# EXERCISE
From the very first line down to the line containing "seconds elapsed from", write out the material exactly as it appears, and no more.

# SOURCE DATA
-*-

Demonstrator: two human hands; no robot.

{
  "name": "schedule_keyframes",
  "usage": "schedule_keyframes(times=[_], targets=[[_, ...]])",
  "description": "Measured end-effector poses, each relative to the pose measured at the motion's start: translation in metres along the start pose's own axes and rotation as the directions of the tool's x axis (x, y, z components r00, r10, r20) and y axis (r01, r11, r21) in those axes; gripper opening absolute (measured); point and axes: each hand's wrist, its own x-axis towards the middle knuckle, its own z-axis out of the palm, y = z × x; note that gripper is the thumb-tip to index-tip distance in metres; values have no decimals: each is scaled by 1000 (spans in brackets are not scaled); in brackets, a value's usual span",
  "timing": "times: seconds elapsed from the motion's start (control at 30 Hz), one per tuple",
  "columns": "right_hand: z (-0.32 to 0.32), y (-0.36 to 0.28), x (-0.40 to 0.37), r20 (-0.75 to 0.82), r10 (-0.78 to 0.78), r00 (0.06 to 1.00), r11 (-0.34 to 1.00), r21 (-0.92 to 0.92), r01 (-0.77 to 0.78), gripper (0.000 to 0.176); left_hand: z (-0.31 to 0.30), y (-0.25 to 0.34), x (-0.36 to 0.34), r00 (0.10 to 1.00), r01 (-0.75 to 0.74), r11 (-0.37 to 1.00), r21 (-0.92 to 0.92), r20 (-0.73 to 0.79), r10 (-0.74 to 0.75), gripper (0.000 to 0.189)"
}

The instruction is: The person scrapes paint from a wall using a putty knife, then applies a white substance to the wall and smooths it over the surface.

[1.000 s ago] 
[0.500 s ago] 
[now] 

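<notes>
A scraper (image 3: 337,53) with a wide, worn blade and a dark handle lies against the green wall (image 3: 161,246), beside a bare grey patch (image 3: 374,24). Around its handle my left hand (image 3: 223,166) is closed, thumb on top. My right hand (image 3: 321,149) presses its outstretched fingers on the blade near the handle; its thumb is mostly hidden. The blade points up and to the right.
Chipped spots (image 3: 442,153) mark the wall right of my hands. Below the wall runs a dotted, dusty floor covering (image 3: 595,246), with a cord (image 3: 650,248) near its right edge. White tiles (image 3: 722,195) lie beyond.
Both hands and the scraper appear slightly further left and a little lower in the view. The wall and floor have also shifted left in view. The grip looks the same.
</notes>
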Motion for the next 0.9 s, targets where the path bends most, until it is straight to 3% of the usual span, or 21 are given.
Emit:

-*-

# RESPONSE AREA
Demonstrator: two human hands; no robot.

{
  "name": "schedule_keyframes",
  "usage": "schedule_keyframes(times=[_], targets=[[_, ...]])",
  "description": "Measured end-effector poses, each relative to the pose measured at the motion's start: translation in metres along the start pose's own axes and rotation as the directions of the tool's x axis (x, y, z components r00, r10, r20) and y axis (r01, r11, r21) in those axes; gripper opening absolute (measured); point and axes: each hand's wrist, its own x-axis towards the middle knuckle, its own z-axis out of the palm, y = z × x; note that gripper is the thumb-tip to index-tip distance in metres; values have no decimals: each is scaled by 1000 (spans in brackets are not scaled); in brackets, a value's usual span",
  "timing": "times: seconds elapsed from the motion's start (control at 30 Hz), one per tuple",

The exercise requires no further output.